▶ [Exercise directions]
Print the lines of the listing below verbatim from its first line through the line bearing "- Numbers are". Any pictures are to be omitted.

^^^^^^^^

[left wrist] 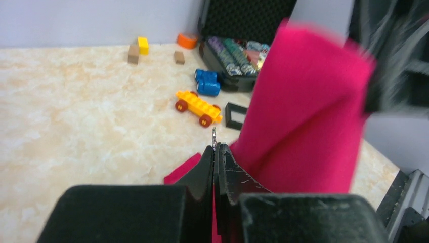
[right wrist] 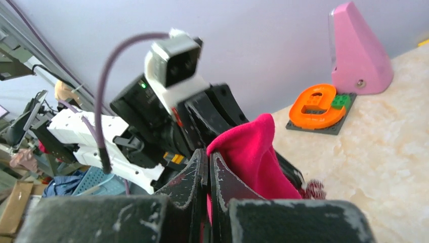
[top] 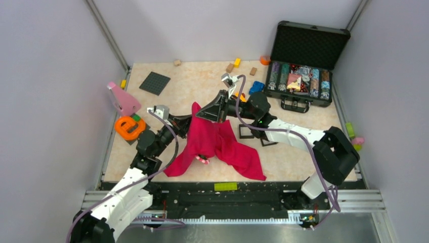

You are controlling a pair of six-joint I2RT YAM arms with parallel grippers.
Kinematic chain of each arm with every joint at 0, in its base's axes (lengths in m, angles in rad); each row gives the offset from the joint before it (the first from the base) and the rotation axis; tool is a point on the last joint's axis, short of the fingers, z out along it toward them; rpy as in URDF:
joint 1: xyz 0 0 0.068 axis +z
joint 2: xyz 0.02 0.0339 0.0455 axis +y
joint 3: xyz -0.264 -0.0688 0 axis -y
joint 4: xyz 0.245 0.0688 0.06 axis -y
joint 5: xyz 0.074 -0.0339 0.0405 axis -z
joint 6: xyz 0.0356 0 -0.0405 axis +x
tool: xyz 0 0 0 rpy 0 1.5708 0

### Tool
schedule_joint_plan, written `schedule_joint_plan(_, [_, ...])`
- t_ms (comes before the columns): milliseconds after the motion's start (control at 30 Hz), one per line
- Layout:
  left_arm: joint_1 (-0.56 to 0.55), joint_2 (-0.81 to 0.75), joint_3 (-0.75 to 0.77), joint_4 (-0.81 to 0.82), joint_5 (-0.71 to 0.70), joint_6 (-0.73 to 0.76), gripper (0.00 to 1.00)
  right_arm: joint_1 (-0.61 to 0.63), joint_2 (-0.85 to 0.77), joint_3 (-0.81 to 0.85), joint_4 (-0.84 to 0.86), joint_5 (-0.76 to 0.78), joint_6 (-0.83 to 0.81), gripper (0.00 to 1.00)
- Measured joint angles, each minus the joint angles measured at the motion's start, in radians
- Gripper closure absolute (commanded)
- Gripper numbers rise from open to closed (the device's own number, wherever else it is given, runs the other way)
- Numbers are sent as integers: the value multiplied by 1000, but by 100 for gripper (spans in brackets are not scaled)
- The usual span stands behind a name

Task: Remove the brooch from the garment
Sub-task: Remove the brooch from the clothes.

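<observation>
The right hand is pinching the top fold of the garment, jaws fully closed, and is holding it up above the surface. The left hand is gripping the garment's side edge, jaws closed tight. The brooch is sitting low on the garment's front.

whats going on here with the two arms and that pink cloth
Both arms have hold of a magenta garment. The left gripper and the right gripper are each shut on a fold near its top, lifting that end while the rest drapes on the table. The pink-and-white brooch sits lower down on the fabric, not yet removed, and neither gripper is on it.
</observation>
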Motion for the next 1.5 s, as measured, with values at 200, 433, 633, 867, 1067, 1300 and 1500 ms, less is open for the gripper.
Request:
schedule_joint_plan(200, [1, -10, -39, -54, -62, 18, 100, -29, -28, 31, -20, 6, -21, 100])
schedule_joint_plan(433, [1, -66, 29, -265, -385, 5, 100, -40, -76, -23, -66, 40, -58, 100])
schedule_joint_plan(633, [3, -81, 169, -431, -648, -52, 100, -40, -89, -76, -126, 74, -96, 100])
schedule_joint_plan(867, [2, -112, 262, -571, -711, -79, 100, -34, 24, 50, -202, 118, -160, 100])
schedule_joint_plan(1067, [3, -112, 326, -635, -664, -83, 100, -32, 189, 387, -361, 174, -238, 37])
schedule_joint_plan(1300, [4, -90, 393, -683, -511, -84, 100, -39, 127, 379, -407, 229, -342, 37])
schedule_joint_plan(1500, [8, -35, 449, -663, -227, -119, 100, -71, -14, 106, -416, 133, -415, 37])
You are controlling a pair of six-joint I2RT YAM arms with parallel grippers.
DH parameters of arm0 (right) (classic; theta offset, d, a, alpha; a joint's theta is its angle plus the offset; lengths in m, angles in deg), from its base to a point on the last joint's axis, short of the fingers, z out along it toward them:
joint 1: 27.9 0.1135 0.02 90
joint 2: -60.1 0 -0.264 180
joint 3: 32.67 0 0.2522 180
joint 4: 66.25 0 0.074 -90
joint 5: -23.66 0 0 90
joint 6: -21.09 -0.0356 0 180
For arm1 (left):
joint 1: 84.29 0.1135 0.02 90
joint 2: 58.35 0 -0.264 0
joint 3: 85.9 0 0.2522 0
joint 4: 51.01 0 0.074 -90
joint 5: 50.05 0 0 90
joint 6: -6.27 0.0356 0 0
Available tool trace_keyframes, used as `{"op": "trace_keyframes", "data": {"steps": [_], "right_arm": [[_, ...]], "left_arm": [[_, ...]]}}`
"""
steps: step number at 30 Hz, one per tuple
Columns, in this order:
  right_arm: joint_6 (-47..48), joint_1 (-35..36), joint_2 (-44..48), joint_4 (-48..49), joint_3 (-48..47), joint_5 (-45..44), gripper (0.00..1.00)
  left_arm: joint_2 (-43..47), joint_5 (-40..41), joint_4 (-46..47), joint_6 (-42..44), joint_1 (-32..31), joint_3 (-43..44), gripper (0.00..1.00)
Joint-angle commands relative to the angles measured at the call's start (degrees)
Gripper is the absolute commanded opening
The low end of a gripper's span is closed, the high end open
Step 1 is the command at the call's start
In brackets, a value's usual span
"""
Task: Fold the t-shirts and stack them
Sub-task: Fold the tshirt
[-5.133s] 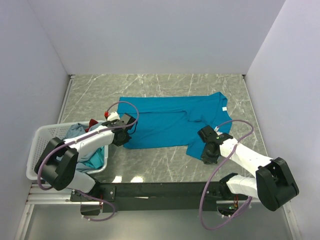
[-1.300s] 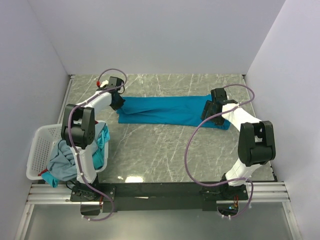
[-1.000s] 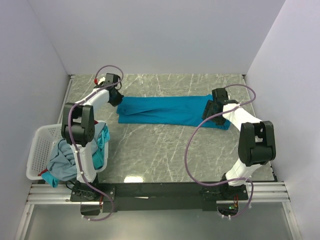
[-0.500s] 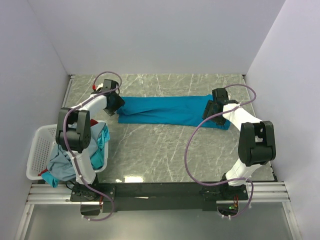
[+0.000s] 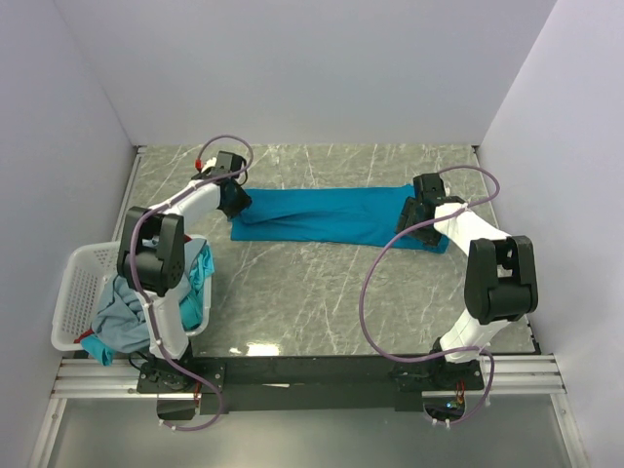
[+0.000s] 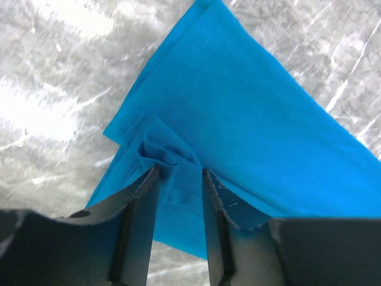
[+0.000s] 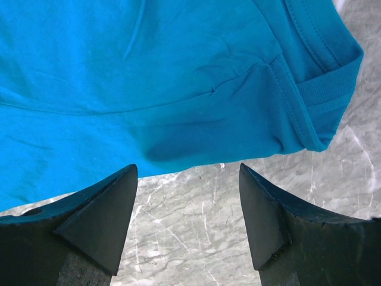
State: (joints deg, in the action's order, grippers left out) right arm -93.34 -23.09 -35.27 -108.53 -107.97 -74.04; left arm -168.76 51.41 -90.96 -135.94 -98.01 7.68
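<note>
Left fingers (image 6: 138, 226) tight on t-shirt (image 6: 256, 131) pucker

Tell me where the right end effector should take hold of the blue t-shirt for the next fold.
Probably the right-end edge of the blue t-shirt, beside the ribbed band. Come down from above, jaws straddling that edge: the cloth lies flat on the table, and its layered edge lies right under the open right end effector.
</note>
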Motion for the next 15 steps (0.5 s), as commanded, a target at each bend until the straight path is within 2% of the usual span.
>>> {"op": "trace_keyframes", "data": {"steps": [1,9,15], "right_arm": [[-0.36,-0.51,1.15,0.65,0.02,-1.87,0.76],[-0.36,-0.42,1.42,0.48,0.1,-2.14,0.76],[-0.36,-0.51,1.33,0.21,0.1,-2.58,0.76]], "left_arm": [[-2.08,2.59,-1.75,0.61,-0.35,3.76,0.39],[-1.56,4.62,-3.78,0.61,-0.35,3.25,0.4],[-2.53,3.74,-4.65,0.88,-0.87,3.77,0.36]]}}
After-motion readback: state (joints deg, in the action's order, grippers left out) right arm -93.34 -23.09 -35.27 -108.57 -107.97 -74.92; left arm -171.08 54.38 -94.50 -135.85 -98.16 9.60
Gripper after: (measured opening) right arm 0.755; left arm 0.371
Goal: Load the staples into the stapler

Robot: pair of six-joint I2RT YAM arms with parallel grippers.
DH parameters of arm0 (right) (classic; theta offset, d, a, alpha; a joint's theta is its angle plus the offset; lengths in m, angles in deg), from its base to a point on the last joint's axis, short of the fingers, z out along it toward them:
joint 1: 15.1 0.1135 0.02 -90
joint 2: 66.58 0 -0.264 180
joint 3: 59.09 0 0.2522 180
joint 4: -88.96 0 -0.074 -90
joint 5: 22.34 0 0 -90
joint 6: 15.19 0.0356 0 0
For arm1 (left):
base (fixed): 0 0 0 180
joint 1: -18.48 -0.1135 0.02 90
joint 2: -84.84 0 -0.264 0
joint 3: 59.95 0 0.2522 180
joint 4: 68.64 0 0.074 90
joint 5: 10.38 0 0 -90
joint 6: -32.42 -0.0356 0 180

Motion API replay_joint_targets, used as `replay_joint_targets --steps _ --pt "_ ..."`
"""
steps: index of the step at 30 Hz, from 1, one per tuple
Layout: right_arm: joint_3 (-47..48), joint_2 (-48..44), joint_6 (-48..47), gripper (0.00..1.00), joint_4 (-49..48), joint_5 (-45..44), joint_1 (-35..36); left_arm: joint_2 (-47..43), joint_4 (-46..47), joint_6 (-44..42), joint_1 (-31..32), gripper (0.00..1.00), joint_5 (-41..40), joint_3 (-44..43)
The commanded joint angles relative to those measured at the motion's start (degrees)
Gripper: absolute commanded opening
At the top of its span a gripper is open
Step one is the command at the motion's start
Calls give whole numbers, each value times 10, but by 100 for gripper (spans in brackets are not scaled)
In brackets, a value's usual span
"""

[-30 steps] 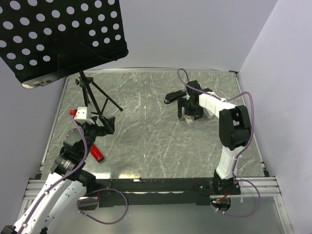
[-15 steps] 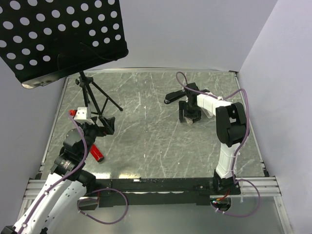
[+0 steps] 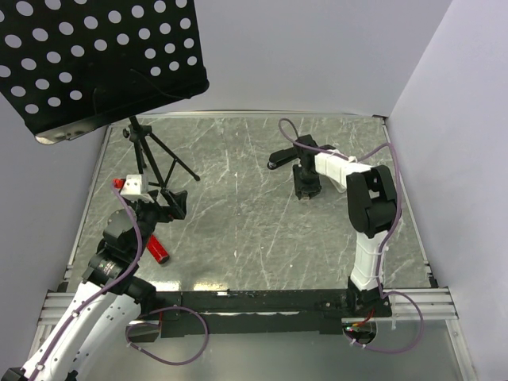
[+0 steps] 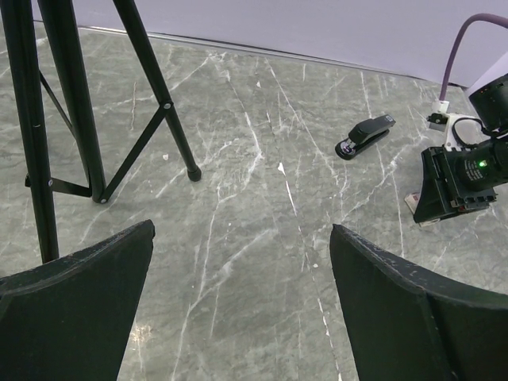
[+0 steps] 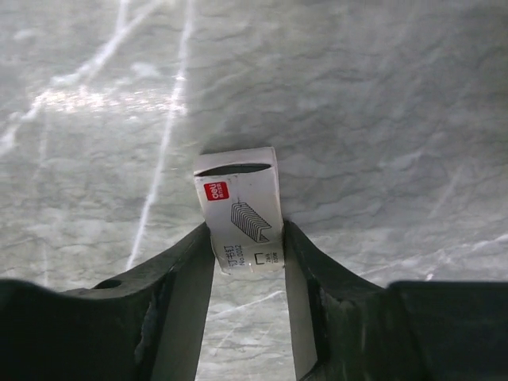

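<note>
Top external view: we see a grey veined surface (image 3: 238,222) carrying everything, with both arms reaching out over it from the near edge.
Stand: a black tripod (image 3: 151,155) under a perforated panel (image 3: 95,55) fills the far left. We judge it to be no part of this job.
Left arm (image 3: 119,246): it is raised on the left side. The left fingers (image 4: 79,302) are spread wide with nothing between them, only bare surface below.
Right arm (image 3: 369,198): it is stretched toward the far middle, wrist pointing down at the surface.
Black stapler (image 3: 282,159): it lies closed on the surface, near the right wrist but apart from it, on its far left side.
Red stapler (image 3: 157,250): it lies on the surface just beside the left arm, untouched.
Staples box (image 5: 242,210): small, pale and red-printed, it sits on the surface between the right fingers (image 5: 135,317).
Right fingers: they are drawn in narrow, and both inner faces appear to touch the long sides of the box at its near half.
Step in hand: we judge this to be the pick-up of the staples. Neither stapler is opened yet, so loading has barely begun.
Next move: we think it calls for a firm, even squeeze and a straight lift, since only part of the box is caught and it could pivot or slip. After that a stapler must be opened, probably with the free left fingers.
</note>
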Motion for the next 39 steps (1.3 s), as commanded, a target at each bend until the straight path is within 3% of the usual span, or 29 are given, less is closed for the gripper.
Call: replay_joint_targets --steps 1,10,16,20,27,32,39 --pt "4 -2 -15 44 -19 -13 27 -1 15 1 -2 97 11 -20" --pt "-75 -83 -63 41 -46 8 156 19 21 0 -2 97 33 -22" --pt "-120 -123 -166 42 -52 65 288 33 23 0 -2 97 55 -22" --pt "-118 -119 -217 45 -32 113 334 37 19 -2 -2 97 52 -24" --pt "-97 -84 -235 57 4 95 355 22 16 -2 -2 97 32 -19" --pt "-120 -110 -212 73 -21 60 355 27 7 1 -2 97 28 -23" --pt "-159 -134 -183 76 -68 2 343 49 6 22 -2 97 48 -29"
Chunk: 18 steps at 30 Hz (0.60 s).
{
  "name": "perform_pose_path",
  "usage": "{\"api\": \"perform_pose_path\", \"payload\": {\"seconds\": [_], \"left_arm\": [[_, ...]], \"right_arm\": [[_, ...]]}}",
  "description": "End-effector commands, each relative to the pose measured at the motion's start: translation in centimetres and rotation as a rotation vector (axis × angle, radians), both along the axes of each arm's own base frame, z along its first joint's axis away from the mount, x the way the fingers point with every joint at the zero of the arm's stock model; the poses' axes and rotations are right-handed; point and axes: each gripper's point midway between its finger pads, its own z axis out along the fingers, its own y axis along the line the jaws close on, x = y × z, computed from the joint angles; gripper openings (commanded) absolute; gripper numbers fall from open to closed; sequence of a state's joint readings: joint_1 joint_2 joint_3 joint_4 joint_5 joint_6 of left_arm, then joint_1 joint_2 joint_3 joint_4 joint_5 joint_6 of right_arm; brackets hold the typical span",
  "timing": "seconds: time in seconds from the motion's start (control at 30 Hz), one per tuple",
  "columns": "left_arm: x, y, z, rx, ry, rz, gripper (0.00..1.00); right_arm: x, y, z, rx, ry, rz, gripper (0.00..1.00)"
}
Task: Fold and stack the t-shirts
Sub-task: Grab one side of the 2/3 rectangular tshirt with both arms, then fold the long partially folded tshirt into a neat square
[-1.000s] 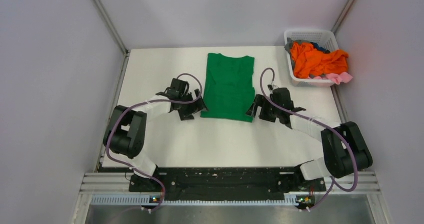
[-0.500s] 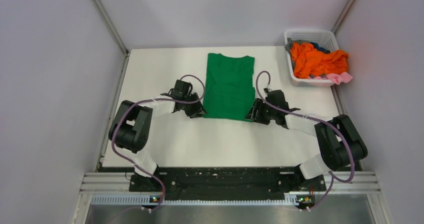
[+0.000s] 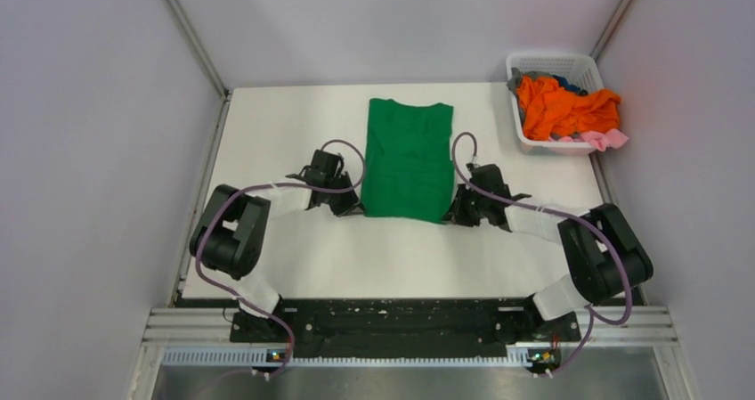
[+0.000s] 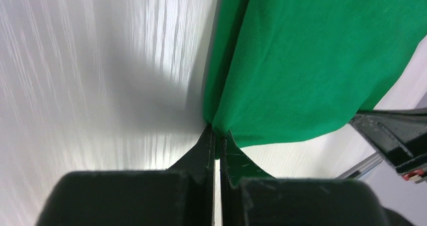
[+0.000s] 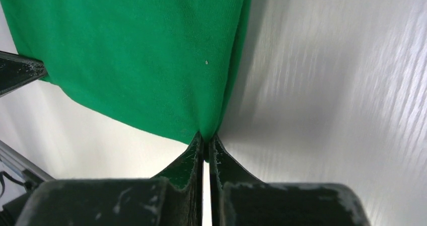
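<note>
A bright green t-shirt (image 3: 409, 158) lies in a long folded strip on the white table, collar end at the far side. My left gripper (image 3: 353, 208) is shut on its near left corner. In the left wrist view the green t-shirt (image 4: 312, 60) is pinched between the two black fingertips (image 4: 208, 138). My right gripper (image 3: 455, 215) is shut on the near right corner. The right wrist view shows the green t-shirt (image 5: 131, 55) nipped at the fingertips (image 5: 217, 144). Orange (image 3: 561, 106) and pink (image 3: 605, 139) t-shirts fill the basket.
A white lattice basket (image 3: 552, 62) stands at the far right corner of the table (image 3: 294, 133), with grey and blue cloth under the orange one. Grey walls close in the table on the left, right and far sides. The arm bases sit on a black rail (image 3: 392, 315) at the near edge.
Both grippers moved in to the near corners of the green t-shirt and went from open to shut on it. The near hem has bunched slightly.
</note>
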State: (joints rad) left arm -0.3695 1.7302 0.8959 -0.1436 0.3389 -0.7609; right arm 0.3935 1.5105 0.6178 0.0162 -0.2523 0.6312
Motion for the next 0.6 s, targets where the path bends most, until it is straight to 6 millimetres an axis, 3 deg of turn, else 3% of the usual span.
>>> {"api": "perform_pose_path", "payload": {"seconds": [0.0, 0.17, 0.33, 0.47, 0.57], "left_arm": [[-4.5, 0.7, 0.4, 0.034, 0.005, -0.022, 0.00], [-9.3, 0.8, 2.7, 0.027, -0.029, -0.024, 0.00], [-13.1, 0.8, 6.9, -0.037, -0.116, -0.025, 0.00], [-14.0, 0.5, 11.2, -0.139, -0.228, -0.033, 0.00], [-13.2, 0.9, 13.6, -0.146, -0.308, -0.011, 0.00]], "right_arm": [[-3.7, 0.3, 0.9, -0.035, 0.048, 0.093, 0.00], [-8.7, 0.1, 3.6, 0.021, 0.057, 0.169, 0.00], [-11.9, 0.1, 8.3, 0.110, 0.001, 0.261, 0.00], [-12.0, 1.1, 12.4, 0.184, -0.090, 0.318, 0.00], [-10.7, 1.8, 14.9, 0.207, -0.150, 0.328, 0.00]]}}
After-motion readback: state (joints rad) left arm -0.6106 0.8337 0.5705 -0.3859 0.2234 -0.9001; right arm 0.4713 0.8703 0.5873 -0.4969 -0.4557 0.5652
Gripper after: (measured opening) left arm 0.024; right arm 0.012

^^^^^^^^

▶ [Response area]
[left wrist] 
[right wrist] 
[top] 

You are controlling a pair of six-joint I2RT YAM arms with parallel grippers.
Kinematic chain of each arm with every joint at 0, in its base's axes (lengths in m, angles in rad); each row gives the offset from the joint before it (the first from the base) and the rotation axis; tool is a point on the last joint's axis, short of the fingers, z out along it toward them; rpy as in URDF:
joint 1: xyz 0 0 0.068 axis +z
joint 2: xyz 0.02 0.0339 0.0455 axis +y
joint 3: xyz -0.264 -0.0688 0 axis -y
joint 4: xyz 0.245 0.0688 0.06 axis -y
joint 5: xyz 0.074 -0.0339 0.0405 axis -z
joint 6: xyz 0.0356 0 -0.0405 axis +x
tool: xyz 0 0 0 rpy 0 1.5708 0

### Tool
schedule_joint_plan, written `schedule_joint_plan(_, [_, ...])`
- t_ms (comes before the columns): milliseconds after the motion's start (control at 30 Hz), one per line
- Layout:
  left_arm: joint_1 (-0.56 to 0.55), joint_2 (-0.81 to 0.75), joint_3 (-0.75 to 0.77), joint_4 (-0.81 to 0.82), joint_5 (-0.71 to 0.70), joint_6 (-0.73 to 0.76), gripper (0.00 to 1.00)
  right_arm: joint_1 (-0.61 to 0.63), joint_2 (-0.85 to 0.77), joint_3 (-0.81 to 0.85), joint_4 (-0.84 to 0.86), joint_5 (-0.76 to 0.78), joint_6 (-0.83 to 0.81), gripper (0.00 to 1.00)
- Measured joint angles, each minus the joint angles measured at the motion's start, in radians
- Gripper closure absolute (commanded)
- Gripper numbers rise from open to closed (the device's own number, wherever else it is given, runs the other way)
- Numbers are sent as integers: the value multiplied by 1000, but by 100 for gripper (spans in brackets are not scaled)

The exercise was answered completely.